Deputy John Deasy: People have been let down time and again over the past ten years, particularly in the area I am from, which is rural Waterford. I worry when I hear Mr. Griffin saying the funding has not been put in place for something that has been announced.
It has been announced that it will be completed by 2020. This is a fair point. We are dealing with public money here and talking about public expenditure and reform. There is no funding secured for this project as of now beyond what the Department of Public Expenditure and Reform will give.
Mr. Mark Griffin: Beyond what the ERDF has committed to. There is strong Government backing for this project. Before the final-----
Deputy John Deasy: That is not quite what I asked.
Mr. Mark Griffin: I know that.
Deputy John Deasy: This is important. I am asking questions that I am not sure I can answer any longer.
Mr. Mark Griffin: Yes.
Deputy John Deasy: I have been asking them for far too long. There is too much riding on it. As Mr. Griffin said, this project is his priority as Secretary General for the next few years. This is why I am asking him about this. It is defining in regard to his role in the Department. We do not have the funding in place to roll this out right now.
Mr. Mark Griffin: There is a block of work to be completed first regarding the estimated overall cost of the intervention. In parallel with determining that, we need to assess what the available funding options are. Some of that will be commercial through the EIB, potentially through the ISIF, and obviously the companies that bid will place a strategic value of the investment.
Deputy John Deasy: There is no guarantee that they will tender.
Mr. Mark Griffin: I have no doubt whatsoever that they will. Our contacts suggest there will be a strong level of interest in it.
Deputy John Deasy: What is the problem with the strategic investment fund? It is well publicised these days. It is so under-subscribed it is not funny. There is a fund of €5 billion or €6 billion, but very little of that - just over €104 million - has been taken up. What is the problem in accessing the funding?
Mr. Mark Griffin: I do not believe there is an issue. Obviously, the fund will lend on commercial terms and will want to make sure all the i's are dotted and t's crossed in terms of the work we need to complete to feed into that.
However, that work is very well advanced. We have a number of draft reports from the consultants at this stage which should allow us to close out substantively on aspects of that.
Deputy John Deasy: The Department is finishing its intervention strategy in July.
Mr. Mark Griffin: Yes.
Deputy John Deasy: It is meeting the companies in the meantime.
Mr. Mark Griffin: We meet companies on an ongoing basis.
Deputy John Deasy: Given my perspective on the Department, my understanding of what we are dealing with today and the fact that I agree with Mr. Griffin as far as the historical issues are concerned, I believe this project is the big issue and the big-money item that the Department will be dealing with for the next four or five years. It worries me slightly that the funding is not in place yet for something that has been announced many times.
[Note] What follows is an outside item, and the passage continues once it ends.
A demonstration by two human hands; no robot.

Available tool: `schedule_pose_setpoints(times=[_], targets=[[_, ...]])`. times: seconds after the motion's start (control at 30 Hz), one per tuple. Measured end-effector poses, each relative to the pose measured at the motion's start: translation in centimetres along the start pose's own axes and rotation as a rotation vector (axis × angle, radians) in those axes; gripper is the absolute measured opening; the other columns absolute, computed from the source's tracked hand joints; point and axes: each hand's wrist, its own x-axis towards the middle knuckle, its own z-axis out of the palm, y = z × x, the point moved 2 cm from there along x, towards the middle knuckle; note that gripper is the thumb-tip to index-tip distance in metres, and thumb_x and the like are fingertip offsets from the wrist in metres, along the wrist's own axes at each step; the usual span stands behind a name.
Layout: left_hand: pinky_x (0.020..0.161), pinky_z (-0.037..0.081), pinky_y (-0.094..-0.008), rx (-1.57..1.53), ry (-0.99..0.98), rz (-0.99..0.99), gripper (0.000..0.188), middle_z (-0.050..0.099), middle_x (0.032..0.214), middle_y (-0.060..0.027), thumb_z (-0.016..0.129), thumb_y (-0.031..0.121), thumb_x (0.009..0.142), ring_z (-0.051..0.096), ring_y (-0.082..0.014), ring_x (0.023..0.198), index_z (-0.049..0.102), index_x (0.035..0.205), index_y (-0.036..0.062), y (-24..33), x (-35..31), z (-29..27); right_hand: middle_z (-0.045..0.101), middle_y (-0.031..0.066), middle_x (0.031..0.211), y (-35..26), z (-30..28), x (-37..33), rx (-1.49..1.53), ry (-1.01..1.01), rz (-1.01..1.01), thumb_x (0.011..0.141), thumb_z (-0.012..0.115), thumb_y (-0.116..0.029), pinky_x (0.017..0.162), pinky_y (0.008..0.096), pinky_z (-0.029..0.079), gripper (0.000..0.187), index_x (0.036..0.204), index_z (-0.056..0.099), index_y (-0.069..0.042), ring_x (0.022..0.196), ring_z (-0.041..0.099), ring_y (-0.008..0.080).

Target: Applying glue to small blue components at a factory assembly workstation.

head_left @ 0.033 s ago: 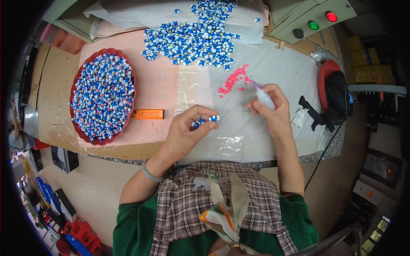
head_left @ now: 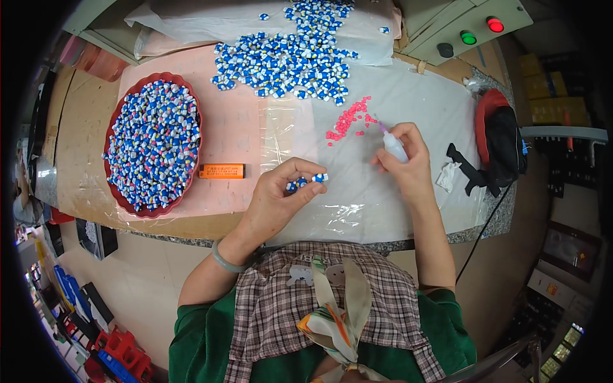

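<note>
My left hand (head_left: 276, 193) is closed round several small blue-and-white pieces (head_left: 294, 186). One of them (head_left: 320, 178) is pinched between the thumb and forefinger. My right hand (head_left: 408, 153) grips a small squeeze bottle (head_left: 394, 147), whitish and translucent with a thin purple tip. That tip points up and left, close to the edge of a scatter of small pink pieces (head_left: 348, 119) on the sheet. A large heap of blue-and-white pieces (head_left: 281, 60), with touches of yellow, lies beyond both hands.
A red scalloped tray (head_left: 200, 127) full of similar pieces, some with pink, stands at the left. Beside it lies an orange box (head_left: 222, 171). On the right are a crumpled white tissue (head_left: 448, 177), a black strap (head_left: 468, 167) and a black-and-red bag (head_left: 501, 143). A control panel (head_left: 469, 37) borders the far right.
My right hand and the bottle have shifted very slightly; the left hand looks the same.
</note>
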Motion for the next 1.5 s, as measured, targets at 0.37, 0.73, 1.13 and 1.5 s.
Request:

We should keep tabs on this.
Mr. Mark Griffin: In any project, there are several stages of planning before the final commitments around a number of things. I would like to think we have the bulk of the planning work done and that, over the next few months, we will be in a position to call it in relation to some of the key issues the Deputy has outlined.
Deputy John Deasy: The physical roll-out of this was planned for late 2016. Are we on track with regard to the beginning of that physical roll-out?
Mr. Mark Griffin: Yes.
Deputy John Deasy: Will it be late, middle or early 2016?
Mr. Mark Griffin: Realistically, we are talking about the second half of 2016.
Chairman: The Department is before us in three weeks' time.
Mr. Mark Griffin: The committee will have many more opportunities to quiz me on this and a range of other things.